Could you tell us how the plan to converge regulations about investment through mutual funds abroad would work out.

At present Indians can take out and invest $50,000 a year abroad. But under present regulation you cannot invest through MF. The budget provision removes this hassle. It would allow Indians to invest abroad using foreign currency, using the mutual fund route.

Will this be in addition to $3 billion limit set on MFs for investing abroad?

These will have to be worked out and regulations would be issued.

The other criticism of the budget is that there was no road map for GST in this budget?

You see, we have reached an agreement only last week on the CST phase out. The empowered committee of chief ministers and the central government will now have to sit together and decide on it—we have 3 years to work on the roadmap. We hope to complete the work in the first year.

How would you react to the stock market reaction to the budget?

Stock markets across the world over fell and rebounded in the past 24 hours. The Chinese market fell by 10% and recovered 3.5%. Wall Street fell 3.9% and recovered. So, Indian market falling by 4% is not surprising. But the market fundamentals are healthy, hence market will rebound.

The markets have also got spooked by the additional cess. Do you think the funding for secondary education could have been done by other means than the cess?

No, cess is the neat way to know the amount that has been ear marked. There’s a 2% cess for primary and 1% for secondary. We know exactly, the amount that will be collected.

When do you think the measures announced by you to contain inflation will achieve the desired results?

In 1998-99, there were eleven weeks when inflation was 6-7%. In 2000-01, out of 52 weeks, in 48 weeks inflation was about 6%. Of this, in 22 weeks inflation was over 7% and in 12 weeks it was over 8%. India has also seen inflation as high as 22% in 1970s When the UPA government came to power, inflation was well above 6%.. We took various measures and it came down to 3.28. We are confident that the various steps taken by the government will result in desired results.

Do you think the move to bring ESOPs under FBT will deter corporates? How much do you expect to earn from it?

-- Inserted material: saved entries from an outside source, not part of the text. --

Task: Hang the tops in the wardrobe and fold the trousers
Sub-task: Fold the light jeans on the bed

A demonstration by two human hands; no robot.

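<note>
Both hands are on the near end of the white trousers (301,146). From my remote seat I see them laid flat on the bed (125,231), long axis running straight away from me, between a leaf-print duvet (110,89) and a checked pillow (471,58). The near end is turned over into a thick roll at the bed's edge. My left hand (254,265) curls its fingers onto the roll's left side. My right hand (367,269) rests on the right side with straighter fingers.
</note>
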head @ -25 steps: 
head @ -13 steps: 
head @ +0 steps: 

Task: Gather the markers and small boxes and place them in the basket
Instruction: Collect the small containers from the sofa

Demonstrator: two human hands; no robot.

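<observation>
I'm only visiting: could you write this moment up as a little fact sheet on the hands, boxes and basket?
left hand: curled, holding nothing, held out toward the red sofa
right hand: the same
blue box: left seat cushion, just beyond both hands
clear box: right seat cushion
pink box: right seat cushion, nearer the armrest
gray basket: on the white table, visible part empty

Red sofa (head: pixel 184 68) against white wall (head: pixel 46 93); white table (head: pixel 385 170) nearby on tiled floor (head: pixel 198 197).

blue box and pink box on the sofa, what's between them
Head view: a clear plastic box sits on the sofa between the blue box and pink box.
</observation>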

What we are saying is that there are a large number of companies offering employee stock option plans. And we are saying is that we will tax the companies at the time of encashing these ESOPs. The valuation of these stocks will depend on that the price of these stocks. We are not targeting any revenue from this now, as it will depend on various factors

One of the major steps taken by the United Progressive Alliance government in the recent past has been to cut petroleum prices. What is the impact of this on the government?

Cut in petro prices was done as part of the package agreed with the Petroleum Ministry at the time of cut in oil prices earlier this month. Revenues will be hit by Rs 2,700 crore due to cut in excise duty, but a decision regarding a cut in retail prices would be taken by the Petroleum Ministry.